PERCHE' MERAVIGLIARSI?

 


Mi colpisce e dispiace l’eliminazione del progetto per la Casa di Comunità e l’Ospedale di Comunità di Roccaromana, che è stato cancellato dall’agenda della regione Campania.  La notizia veicolata dalla stampa locale riporta che “sono 35 le opere della sanità territoriale campana, tra case e ospedali di comunità, per un valore complessivo di 99.095.675 euro, ad uscire dal Piano Nazionale di Ripresa e Resilienza”.
Si sa, il piccolo Comune, che dista pochi chilometri da noi, subì un colpo mortale, quando una quarantina di anni fa l’Ospedale fu incluso fra quelli che dovevano essere chiusi definitivamente; fu fondato alla fine del diciannovesimo secolo, poco dopo l’Unità Nazionale, ad opera della locale Congregazione di Carità.  Fino alla soppressione, negli anni novanta dello scorso secolo, l’economia roccaromanese si basava su quell’ospedale e su poco altro e, parallelamente, si è registrato un decremento demografico allarmante.
Altra stampa vuole che, con i buoni uffici di qualche politico locale, il progetto verrà comunque portato avanti grazie ai Fondi FESR …staremo a vedere. Certo la vicenda si trascina da decenni: momenti di euforia sono stati sempre seguiti da delusioni cocenti, e gli appuntamenti elettorali hanno costituito la tipica occasione per elargire promesse, costantemente disattese.
Mi sono già soffermato su questo piccolo ospedale in più di una pagina di questo blog scribacchiato (cfr. https://scribacchiandoperme.blogspot.com/2022/11/una-taunus-per-ambulanza.html); anche in occasione della recente scomparsa del compianto dottor Massucci, protagonista per anni in quella struttura,  (https://scribacchiandoperme.blogspot.com/2025/11/la-vita-di-un-uomo.html), parlai di “una sanità -rurale sì- ma sempre efficiente e dal volto umano”. Sono cose queste che hanno inciso sulla storia recente della nostra terra, delineandone anche, in qualche modo, l’identità.
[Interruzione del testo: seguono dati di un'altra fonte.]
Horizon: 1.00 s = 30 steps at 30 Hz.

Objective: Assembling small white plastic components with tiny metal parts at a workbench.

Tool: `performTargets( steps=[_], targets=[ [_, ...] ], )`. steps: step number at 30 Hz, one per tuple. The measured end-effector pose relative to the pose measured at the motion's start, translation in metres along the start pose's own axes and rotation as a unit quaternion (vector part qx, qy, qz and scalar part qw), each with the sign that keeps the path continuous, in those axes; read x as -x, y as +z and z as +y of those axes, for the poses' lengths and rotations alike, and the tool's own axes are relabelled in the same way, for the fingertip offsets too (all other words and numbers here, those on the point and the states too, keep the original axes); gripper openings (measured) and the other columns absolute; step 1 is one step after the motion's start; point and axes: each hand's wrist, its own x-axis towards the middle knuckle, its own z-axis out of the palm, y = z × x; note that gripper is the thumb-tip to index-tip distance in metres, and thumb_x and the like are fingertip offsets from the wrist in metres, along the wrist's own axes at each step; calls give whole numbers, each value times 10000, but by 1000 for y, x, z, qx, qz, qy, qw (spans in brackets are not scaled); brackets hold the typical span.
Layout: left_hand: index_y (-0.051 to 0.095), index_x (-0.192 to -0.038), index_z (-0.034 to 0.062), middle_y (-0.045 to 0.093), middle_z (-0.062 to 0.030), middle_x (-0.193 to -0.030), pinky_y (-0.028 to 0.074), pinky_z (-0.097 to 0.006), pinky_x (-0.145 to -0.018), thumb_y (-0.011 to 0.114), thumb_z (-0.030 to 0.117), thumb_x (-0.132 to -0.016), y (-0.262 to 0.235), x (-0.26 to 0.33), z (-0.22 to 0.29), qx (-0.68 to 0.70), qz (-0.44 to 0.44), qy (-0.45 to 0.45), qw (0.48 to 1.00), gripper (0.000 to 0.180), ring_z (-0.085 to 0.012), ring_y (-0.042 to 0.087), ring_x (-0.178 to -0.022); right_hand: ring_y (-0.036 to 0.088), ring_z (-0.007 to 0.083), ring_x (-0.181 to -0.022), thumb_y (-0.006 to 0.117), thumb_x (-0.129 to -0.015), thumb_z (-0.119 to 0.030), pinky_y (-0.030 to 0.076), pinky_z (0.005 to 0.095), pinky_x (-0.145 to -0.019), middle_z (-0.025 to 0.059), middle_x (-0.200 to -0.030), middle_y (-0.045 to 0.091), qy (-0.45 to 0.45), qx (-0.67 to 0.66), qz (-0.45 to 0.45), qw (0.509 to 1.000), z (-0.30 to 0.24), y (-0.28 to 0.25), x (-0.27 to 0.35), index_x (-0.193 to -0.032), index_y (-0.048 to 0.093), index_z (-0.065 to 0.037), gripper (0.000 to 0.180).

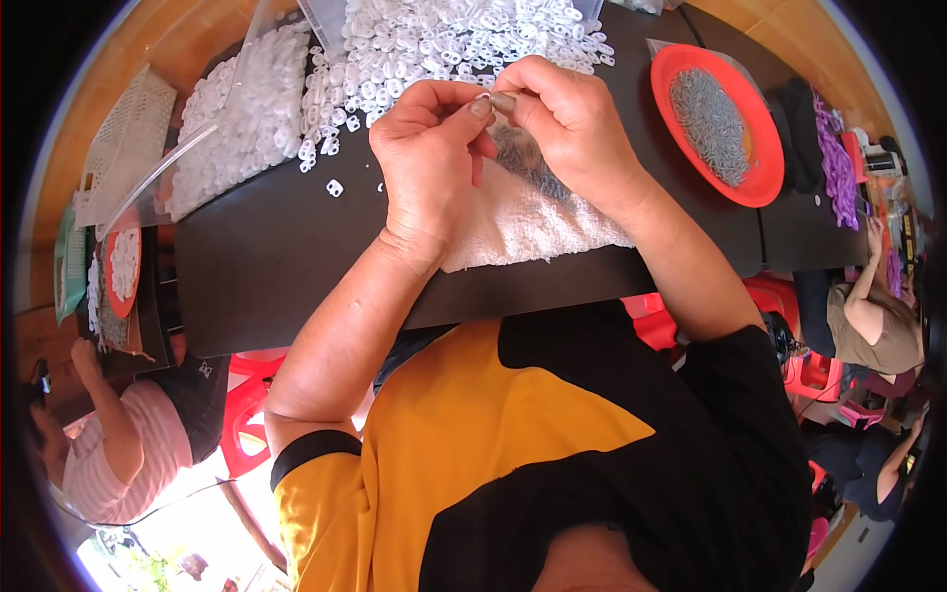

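My left hand [429, 153] and my right hand [572, 123] meet fingertip to fingertip above the table. Both are closed in a pinch on something tiny, mostly hidden by the fingers. Beneath them lies a white towel [528, 222], with a heap of small grey metal pieces [523, 158] partly covered by my right hand. Just beyond my fingers spreads a large pile of small white plastic pieces with holes [424, 44]. One such white piece [334, 187] lies apart, left of my left wrist.
A red oval tray [765, 163] of small grey metal parts [708, 123] stands at right, near purple items [837, 168]. At left, clear bags of white pieces [247, 118] lie on the dark table [256, 257]. Other people sit at left [128, 444] and right [873, 316].
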Motion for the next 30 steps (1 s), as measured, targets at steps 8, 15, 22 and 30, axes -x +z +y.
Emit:
performTargets(
  steps=[8, 15, 22, 30],
  targets=[
    [633, -920, -42, 635, -71, -762, 392, -223, -433, 643, 21, -879, -2, -6, 1, 50, -15, -53, 997, 75, -108, 563, -554, 606, 163, -729, 553, -874, 45, 476, 278, -671, 80, -806, 632, 0, 36, -11, 999, 3, -6, 1, -972, 590, -3, 116],
    [636, -924, -32, 629, -60, -760, 393, -227, -434, 640, 48, -894, -3, -8, 2, 14, -56, -63, 996, 85, -110, 561, -556, 656, 266, -788, 542, -830, 77, 495, 324, -692, 129, -856, 647, -29, 93, -4, 995, 3, -9, 2, -996, 581, -13, 193],
    [621, -946, -31, 628, -69, -772, 404, -229, -447, 625, 58, -908, -2, -7, 1, -23, -53, -72, 996, 96, -113, 565, -571, 652, 293, -770, 523, -822, 83, 494, 348, -663, 132, -869, 650, -31, 109, -20, 993, 4, -10, 3, -999, 580, -23, 214],
    [595, -930, -37, 628, -83, -775, 397, -235, -443, 614, 59, -916, 0, -3, -7, -26, -25, -68, 997, 98, -115, 548, -556, 639, 321, -690, 568, -782, -1, 487, 423, -625, 124, -747, 652, 6, 90, 22, 996, 9, 6, 6, -894, 606, -41, 124]
  ],
)
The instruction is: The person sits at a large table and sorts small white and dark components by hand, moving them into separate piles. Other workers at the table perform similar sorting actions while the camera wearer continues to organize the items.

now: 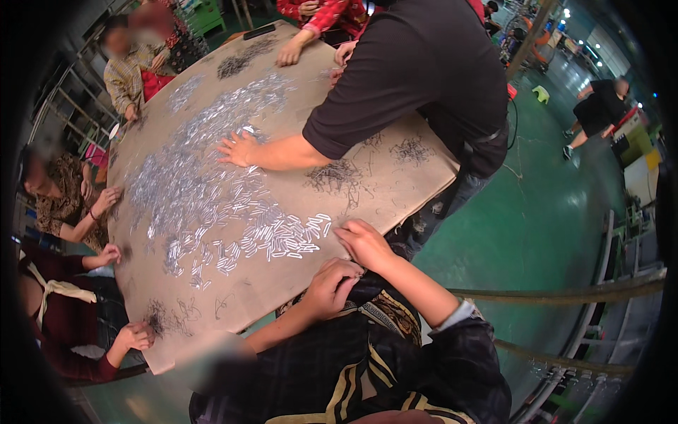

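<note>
My left hand is at the near edge of the table, its fingers curled in and the thumb close to the fingertips. Whatever they may hold is too small to name. Just above it, my right hand rests at the table's edge with bent fingers pressed together; anything between them is hidden. Small shiny metal pieces, long loops like paper clips, lie loose on the brown table covering, the nearest ones just left of my right hand. Thin dark wire bits lie in a tangle farther off.
A person in a dark shirt leans over the table from the right, a flat hand on the pieces. Several other people work around the left and far sides. A small dark heap lies near the left corner. Green floor spreads at right.
</note>
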The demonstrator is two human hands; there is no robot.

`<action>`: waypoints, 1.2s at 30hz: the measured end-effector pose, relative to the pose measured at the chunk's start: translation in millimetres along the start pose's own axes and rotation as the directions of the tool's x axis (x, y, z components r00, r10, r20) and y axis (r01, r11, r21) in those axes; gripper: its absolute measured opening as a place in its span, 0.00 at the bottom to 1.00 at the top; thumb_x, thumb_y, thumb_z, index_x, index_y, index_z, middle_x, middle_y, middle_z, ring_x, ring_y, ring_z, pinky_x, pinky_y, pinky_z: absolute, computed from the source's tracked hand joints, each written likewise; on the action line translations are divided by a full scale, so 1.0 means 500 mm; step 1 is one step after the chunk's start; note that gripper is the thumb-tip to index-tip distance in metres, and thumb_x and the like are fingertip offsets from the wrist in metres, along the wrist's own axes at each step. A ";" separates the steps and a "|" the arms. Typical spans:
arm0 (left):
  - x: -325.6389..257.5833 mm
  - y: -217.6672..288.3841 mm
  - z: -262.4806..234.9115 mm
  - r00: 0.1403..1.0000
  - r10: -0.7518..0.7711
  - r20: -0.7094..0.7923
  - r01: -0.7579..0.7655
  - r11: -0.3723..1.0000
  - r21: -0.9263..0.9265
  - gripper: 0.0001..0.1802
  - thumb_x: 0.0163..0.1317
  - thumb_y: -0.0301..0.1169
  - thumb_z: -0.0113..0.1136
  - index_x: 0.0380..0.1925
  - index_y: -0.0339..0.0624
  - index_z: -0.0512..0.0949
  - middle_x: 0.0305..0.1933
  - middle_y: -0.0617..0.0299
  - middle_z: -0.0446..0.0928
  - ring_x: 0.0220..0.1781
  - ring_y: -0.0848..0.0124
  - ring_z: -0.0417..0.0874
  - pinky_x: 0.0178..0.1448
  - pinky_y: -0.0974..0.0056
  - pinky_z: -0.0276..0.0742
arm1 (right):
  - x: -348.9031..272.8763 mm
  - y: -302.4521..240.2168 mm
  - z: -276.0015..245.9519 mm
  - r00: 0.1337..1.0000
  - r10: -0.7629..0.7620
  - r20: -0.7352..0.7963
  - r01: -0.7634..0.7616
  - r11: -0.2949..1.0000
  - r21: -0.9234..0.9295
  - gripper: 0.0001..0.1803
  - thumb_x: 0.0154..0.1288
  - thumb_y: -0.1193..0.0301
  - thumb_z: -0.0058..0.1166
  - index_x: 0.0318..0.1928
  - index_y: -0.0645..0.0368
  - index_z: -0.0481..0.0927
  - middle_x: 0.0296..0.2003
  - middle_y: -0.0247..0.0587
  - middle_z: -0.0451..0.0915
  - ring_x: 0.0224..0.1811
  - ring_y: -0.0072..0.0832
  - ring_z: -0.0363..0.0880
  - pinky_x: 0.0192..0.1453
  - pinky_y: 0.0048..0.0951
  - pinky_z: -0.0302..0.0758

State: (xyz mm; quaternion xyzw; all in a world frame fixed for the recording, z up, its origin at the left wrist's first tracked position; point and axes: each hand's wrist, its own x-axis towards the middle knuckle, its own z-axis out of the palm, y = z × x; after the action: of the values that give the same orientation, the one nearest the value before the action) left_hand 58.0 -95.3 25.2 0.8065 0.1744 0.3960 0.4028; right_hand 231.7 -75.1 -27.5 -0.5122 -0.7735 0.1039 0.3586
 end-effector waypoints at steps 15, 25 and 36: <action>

Freddamente e con franchezza, ritengo che le condizioni che indussero la chiusura del nosocomio, decenni fa, siano ancora sul tappeto: localizzazione defilata, bacino di utenza esiguo, basso o nullo interesse della politica regionale e/o nazionale, costi di gestione elevati in rapporto alla popolazione servita. In alcuni casi alcune di queste negatività si sono ulteriormente acuite, ed allora …perché meravigliarsi?